- Understanding aviation noise
- Noise concepts
Lday, Levening, Lnight, and Lden
The Environmental Noise Directive established the noise indicators Lden and Lnight for the preparation and revision of strategic noise mapping (thus, these indicators are called “Strategic indicators” in some forums). Nevertheless, the Member States may use supplementary noise indicators for other purposes – acoustical planning, noise zoning or to assess specific interventions.
The directive defines:
- Lday (day noise indicator) shall mean the noise indicator for annoyance during the day period. It is the A-weighted long-term average sound level as defined in ISO 1996-2: 1987, determined over all day periods of one year;
- Levening is an indicator as Lday, but for the evening period;
- Lnight is an indicator as Lday, but for the night period.
The day period lasts 12 hours, evening – 4 hours and night – 8 hours. The start of the day (and, consequently, the start of the evening and the night) can be chosen by the country. Currently, not all of the EU countries are using the same exact times per period.
Therefore, Lday, Levening and Lnight are LAeq indicators determined over the mentioned periods.
Finally, the Lden noise metric is used to reflect a person's cumulative exposure to sound over a 24-hour period, determined over all days of a year. The Lden noise metric provides a mechanism to describe the effects of environmental noise in a simple and unified way. Lden is similar to LAeq but they differ in how noise is treated during the evening and night-time. Lden is calculated using Lday, Levening and Lnight, however, to take into account the annoyance induced by the noise during the sleeping and the evening periods, a penalty (additional dB) of 5 dB is added for the evening period (usually from 19:00 to 23:00) and 10 dB for the night period (usually from 23:00 to 7:00).
The graph below represents the meaning of penalties graphically. Orange bars represent the real hourly LAeq – those are used for the day period. Blue bars represent the penalty that has to be added in the formula during the night period (to take into account the annoyance induced by the noise during sleeping). Green bars represent the penalty that has to be added in the formula during the evening period (to take into account the annoyance induced by the noise during the resting time).
It is important to highlight that it is difficult to relate noise annoyance to objective noise metrics – human auditory perception does not function in the same way as a calibrated sound level meter – that is why it was decided to use 10 dB penalty for the night period or why 5dB is used for the evening. This creates challenges when attempting to relate noise exposure to annoyance response. For this reason, a variety of indicators have been studied over the years.
When using prediction models to generate noise contours instead of measuring directly, the Lden reflects a person's cumulative exposure to sound over a 24-hour period, expressed as the noise level for the average day of the year based on annual aircraft operations.

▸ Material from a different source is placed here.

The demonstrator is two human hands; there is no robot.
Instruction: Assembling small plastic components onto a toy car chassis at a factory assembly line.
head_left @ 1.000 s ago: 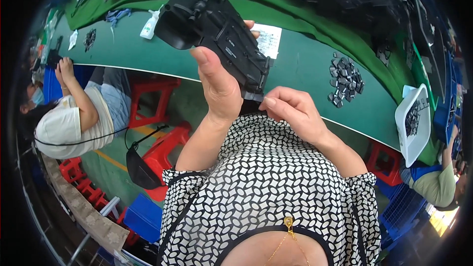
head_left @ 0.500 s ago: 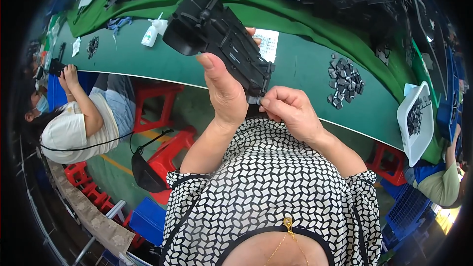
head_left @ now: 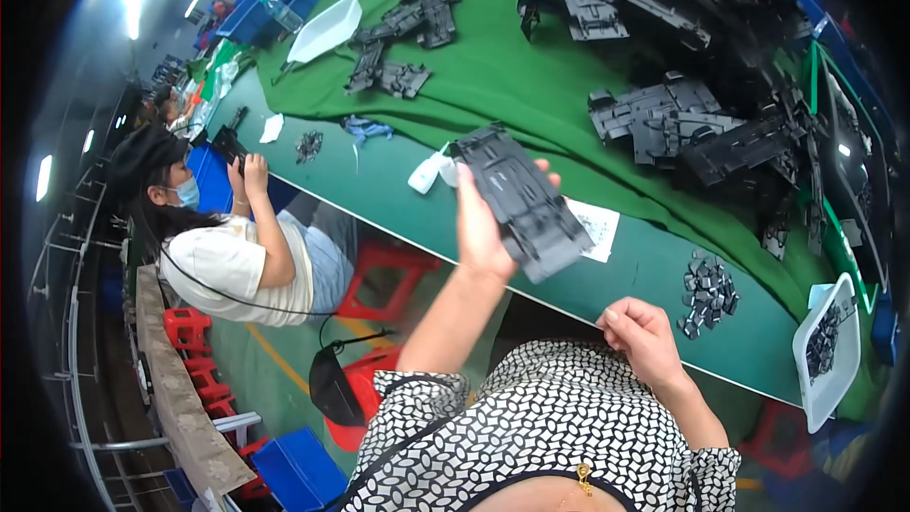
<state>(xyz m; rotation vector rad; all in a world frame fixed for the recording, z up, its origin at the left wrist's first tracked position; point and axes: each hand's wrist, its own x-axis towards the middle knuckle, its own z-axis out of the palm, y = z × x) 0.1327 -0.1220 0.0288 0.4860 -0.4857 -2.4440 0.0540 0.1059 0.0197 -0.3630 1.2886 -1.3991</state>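
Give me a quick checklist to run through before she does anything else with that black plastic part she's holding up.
1. Left hand gripping the black plastic part: ok.
2. Right hand free: ok, it holds nothing visible.
3. Part lifted off the green table: ok.
4. Pile of small black clips apart from the hands: ok.
5. White tray sitting safely: not ok, it overhangs the table edge.
6. Part's underside: cannot tell.

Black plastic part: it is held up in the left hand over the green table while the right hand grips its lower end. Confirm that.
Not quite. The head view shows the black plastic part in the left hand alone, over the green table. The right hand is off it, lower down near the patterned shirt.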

Most of the airports in the United States (except Californian airports) use a slightly different version of Lden. It is called DLN or Ldn, and the only difference is that this indicator does not have a penalty for the evening period. Just the same penalty of 10dB for the night period.
Another standard indicator is L24, which again is a 24-hour indicator throughout a year, however, there are no penalties with this indicator.
Many times, when non-expert users try to find information on different websites about noise levels, they can confuse all those indicators (L24, DNL and Lden) and may make inappropiate comparisons between the values of different indicators.
In order to get an idea about the magnitude order of the values of each indicator (Lden, DNL, and L24) applied to the same noise measurement, the graph below is an example that shows four different hourly LAeq series coming from four different locations to the same airport. The orange line is the noise monitor, which is closest to the head of the runway. The dark blue line is the noise monitor furthest from the runway.
Lden indicator is always higher than the rest, but the difference is higher when the difference between night/evening and day levels is higher.
It is important for the public to know the main indicators and the differences between them to compare airports and noise interventions correctly. It is essential to use appropriate indicators for the intended purpose and avoid comparisons between indicators that are not the same.